Lesson 4: Applying Construction to Insects and Arachnids
House Fly Demo
This demo is a little older, having been published in August 2016. As such, while I have decided that there is still something of value here, any techniques or approaches outlined in demonstrations not flagged with this message should be considered to take precedence over what is covered here. This is a natural part of Drawabox being an evolving, growing resource.
With your major forms laid out, you next want to add in some legs. In the reference image, we can't see where the legs attach to the body, so with some additional research and a bit of critical thinking, you'll find that they connect underneath the thorax like every other insect and arachnid we've dealt with today. Remember that insects have three pairs of legs, and pay special attention to how they spread out from the body. The front pair always faces forwards, but the other pairs tend to point more towards the back.
When drawing wings, don't just tack them on thoughtlessly. Consider how they attach to the body. The more accurately and thoughtfully you deal with these problems of connectivity, the more believable and solid your drawing will appear at the end.
Think of every object in existence as series of problems, whose design was tailored (be it through craftsmanship, evolution or whatever else) to solve these problems. In this case, how do we attach these wings to this little bastard so he can fly around and buzz in everyone's faces while they're trying to work.
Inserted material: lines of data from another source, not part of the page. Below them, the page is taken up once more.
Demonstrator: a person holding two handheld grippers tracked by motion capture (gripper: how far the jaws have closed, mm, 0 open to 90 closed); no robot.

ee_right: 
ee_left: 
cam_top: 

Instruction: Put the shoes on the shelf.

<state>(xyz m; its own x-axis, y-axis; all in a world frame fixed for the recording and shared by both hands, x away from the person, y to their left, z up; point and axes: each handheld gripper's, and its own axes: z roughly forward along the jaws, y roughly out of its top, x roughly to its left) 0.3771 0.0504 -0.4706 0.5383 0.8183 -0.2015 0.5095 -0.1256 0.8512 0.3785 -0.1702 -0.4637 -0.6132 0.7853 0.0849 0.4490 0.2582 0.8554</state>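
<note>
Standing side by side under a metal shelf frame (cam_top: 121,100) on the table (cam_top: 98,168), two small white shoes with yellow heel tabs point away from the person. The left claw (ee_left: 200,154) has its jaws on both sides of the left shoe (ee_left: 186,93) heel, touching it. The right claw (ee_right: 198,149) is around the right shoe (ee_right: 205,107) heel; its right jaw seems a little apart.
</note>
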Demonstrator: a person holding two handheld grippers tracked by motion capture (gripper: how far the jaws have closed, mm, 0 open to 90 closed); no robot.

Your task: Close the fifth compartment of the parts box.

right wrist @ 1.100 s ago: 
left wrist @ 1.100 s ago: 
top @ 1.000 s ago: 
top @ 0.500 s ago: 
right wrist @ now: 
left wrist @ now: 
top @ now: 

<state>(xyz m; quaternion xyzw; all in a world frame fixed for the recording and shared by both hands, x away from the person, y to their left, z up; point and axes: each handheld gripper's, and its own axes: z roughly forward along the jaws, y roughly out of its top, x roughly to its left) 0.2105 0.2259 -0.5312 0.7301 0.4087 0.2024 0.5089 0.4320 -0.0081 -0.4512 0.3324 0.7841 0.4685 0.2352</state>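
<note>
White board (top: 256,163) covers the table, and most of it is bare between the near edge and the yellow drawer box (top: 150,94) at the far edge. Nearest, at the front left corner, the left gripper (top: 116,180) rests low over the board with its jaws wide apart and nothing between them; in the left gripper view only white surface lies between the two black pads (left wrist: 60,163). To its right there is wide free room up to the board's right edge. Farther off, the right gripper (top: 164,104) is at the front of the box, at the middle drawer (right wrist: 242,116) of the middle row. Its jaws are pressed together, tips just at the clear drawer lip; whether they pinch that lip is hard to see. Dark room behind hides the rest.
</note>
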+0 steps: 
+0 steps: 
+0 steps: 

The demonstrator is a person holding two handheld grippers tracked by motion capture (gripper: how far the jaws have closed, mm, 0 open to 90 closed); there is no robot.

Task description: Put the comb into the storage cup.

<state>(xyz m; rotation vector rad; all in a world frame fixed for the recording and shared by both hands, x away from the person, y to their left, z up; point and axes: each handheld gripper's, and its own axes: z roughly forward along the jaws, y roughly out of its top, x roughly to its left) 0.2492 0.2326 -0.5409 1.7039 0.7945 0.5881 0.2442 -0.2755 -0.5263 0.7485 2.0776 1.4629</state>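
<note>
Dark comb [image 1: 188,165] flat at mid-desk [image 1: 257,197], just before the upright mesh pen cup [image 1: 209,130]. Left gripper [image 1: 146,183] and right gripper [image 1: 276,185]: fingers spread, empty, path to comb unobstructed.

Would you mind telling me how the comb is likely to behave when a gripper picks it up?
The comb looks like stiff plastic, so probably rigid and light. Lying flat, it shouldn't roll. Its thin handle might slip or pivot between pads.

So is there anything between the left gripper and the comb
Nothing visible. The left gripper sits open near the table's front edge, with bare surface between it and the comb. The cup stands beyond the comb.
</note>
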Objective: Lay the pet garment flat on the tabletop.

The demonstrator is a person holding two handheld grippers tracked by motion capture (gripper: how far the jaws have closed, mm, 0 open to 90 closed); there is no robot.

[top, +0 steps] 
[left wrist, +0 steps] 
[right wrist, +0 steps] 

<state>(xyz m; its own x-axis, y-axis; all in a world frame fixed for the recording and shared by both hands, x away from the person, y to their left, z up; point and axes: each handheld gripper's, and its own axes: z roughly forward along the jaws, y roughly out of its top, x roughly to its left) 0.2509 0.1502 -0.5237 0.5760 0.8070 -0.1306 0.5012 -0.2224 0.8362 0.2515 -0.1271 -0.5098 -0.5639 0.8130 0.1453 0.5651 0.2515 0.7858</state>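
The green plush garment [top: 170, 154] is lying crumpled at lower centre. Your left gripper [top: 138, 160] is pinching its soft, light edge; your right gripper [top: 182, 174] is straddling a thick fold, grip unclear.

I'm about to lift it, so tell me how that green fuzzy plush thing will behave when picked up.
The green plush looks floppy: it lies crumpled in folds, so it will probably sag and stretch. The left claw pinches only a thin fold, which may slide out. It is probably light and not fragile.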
Same as all of the other demos - add a quick cast shadow that roughly matches the object and throw in some appropriate ground details. In this case, I was actually thinking about little bits of human hair and skin, but it looks a lot more like grass and dirt. That's definitely something to keep in mind - if that reads as grass, it tells the viewer that this fly is massive and that they should run away immediately. Or that they should try to saddle it and use it as a steed... Either way, not what I was after.